Count lines with "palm" below; give only the number.

##### MATERIAL FOR THE TASK

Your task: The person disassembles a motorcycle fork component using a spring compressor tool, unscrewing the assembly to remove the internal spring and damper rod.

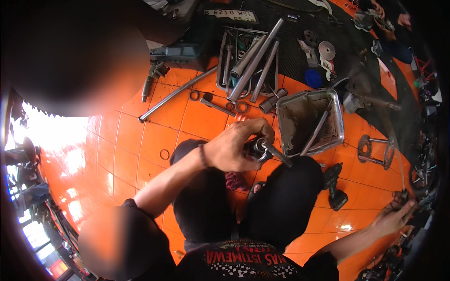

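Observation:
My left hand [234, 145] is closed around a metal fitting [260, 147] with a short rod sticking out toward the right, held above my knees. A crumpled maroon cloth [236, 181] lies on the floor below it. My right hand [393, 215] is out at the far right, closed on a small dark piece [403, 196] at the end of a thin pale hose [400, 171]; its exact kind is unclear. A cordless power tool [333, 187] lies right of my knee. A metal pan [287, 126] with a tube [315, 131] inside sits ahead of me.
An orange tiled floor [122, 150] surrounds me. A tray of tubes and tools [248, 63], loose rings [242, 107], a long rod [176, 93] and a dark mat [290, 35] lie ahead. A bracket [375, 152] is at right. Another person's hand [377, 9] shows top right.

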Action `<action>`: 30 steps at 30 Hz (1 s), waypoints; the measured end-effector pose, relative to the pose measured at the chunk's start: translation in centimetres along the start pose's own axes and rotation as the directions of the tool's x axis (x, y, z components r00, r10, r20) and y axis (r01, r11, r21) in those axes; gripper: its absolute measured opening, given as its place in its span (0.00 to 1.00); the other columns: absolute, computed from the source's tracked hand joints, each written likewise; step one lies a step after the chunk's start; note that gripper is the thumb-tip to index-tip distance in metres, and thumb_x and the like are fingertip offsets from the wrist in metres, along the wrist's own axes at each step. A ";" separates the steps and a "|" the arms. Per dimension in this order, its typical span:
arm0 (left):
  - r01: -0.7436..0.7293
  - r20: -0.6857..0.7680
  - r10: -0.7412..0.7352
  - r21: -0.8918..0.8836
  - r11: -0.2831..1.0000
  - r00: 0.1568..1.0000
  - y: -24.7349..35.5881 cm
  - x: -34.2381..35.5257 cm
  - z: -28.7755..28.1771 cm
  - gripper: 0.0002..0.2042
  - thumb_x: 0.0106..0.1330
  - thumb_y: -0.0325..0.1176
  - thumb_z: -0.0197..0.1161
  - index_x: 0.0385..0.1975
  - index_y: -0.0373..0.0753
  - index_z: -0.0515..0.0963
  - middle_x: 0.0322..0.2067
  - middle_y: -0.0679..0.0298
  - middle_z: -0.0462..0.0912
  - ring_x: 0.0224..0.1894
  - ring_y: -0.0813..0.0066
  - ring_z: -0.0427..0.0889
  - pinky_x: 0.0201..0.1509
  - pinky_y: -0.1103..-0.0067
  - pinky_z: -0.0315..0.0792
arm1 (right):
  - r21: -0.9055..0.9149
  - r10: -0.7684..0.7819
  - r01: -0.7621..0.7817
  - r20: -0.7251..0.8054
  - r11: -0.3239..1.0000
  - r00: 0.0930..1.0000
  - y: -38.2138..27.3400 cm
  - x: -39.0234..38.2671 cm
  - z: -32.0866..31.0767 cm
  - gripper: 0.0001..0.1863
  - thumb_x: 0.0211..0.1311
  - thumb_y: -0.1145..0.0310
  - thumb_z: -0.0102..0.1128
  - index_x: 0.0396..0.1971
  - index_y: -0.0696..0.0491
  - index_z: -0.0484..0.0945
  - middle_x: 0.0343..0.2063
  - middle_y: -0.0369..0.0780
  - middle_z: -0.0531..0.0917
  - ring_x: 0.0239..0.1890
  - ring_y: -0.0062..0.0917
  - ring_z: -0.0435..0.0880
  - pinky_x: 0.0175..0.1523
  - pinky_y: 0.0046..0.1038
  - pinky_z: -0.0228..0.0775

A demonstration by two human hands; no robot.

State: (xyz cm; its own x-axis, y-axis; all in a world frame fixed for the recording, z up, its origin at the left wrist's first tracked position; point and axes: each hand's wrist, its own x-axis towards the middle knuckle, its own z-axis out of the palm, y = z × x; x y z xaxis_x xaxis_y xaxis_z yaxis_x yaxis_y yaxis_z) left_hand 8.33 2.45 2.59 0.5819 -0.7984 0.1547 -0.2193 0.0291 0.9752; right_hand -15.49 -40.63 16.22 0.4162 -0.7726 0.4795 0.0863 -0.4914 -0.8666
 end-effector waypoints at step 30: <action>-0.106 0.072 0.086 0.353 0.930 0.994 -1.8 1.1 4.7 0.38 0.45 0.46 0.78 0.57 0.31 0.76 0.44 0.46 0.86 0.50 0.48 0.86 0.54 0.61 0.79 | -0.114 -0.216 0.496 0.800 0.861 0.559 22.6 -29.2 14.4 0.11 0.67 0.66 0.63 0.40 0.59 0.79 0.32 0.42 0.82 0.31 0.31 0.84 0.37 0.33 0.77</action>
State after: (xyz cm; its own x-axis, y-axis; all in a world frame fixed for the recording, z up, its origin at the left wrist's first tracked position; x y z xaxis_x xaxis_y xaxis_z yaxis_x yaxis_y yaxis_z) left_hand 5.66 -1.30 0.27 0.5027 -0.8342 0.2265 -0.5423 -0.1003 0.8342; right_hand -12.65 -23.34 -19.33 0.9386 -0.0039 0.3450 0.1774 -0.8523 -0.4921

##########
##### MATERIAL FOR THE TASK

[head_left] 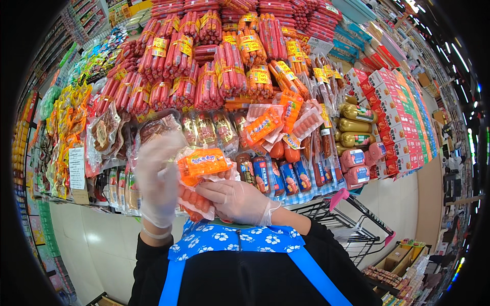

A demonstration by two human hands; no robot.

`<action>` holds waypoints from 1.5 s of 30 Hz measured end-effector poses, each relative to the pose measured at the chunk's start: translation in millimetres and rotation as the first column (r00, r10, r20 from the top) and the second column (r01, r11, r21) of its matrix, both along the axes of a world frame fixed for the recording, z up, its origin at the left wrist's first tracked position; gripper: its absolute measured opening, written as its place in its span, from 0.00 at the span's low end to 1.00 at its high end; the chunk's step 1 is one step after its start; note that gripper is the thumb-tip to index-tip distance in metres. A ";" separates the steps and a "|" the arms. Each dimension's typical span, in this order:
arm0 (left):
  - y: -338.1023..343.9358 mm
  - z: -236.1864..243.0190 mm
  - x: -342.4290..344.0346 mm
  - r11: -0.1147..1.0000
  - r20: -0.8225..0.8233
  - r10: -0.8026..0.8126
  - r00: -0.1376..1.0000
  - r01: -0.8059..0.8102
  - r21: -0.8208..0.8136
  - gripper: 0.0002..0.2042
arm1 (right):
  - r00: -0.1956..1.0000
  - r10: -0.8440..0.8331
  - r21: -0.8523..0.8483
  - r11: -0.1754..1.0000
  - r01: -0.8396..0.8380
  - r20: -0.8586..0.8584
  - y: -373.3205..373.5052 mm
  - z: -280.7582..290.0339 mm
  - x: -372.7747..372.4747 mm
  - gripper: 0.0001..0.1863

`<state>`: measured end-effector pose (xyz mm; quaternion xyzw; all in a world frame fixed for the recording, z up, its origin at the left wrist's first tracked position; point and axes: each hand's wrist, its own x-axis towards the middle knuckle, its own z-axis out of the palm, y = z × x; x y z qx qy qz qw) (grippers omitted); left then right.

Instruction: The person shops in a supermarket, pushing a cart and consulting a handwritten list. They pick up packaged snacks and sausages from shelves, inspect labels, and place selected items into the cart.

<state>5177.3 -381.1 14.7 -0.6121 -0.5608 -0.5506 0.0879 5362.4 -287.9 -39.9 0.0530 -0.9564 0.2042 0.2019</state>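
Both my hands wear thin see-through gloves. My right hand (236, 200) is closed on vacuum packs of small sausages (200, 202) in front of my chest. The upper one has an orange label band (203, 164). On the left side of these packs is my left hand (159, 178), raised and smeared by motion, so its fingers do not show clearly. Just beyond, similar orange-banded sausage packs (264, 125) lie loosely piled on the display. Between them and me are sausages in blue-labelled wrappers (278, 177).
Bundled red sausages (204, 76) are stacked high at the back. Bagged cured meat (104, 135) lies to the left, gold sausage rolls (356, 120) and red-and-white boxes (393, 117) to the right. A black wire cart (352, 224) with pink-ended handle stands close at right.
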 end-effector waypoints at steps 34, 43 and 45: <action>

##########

◆ **TASK RESPONSE**
2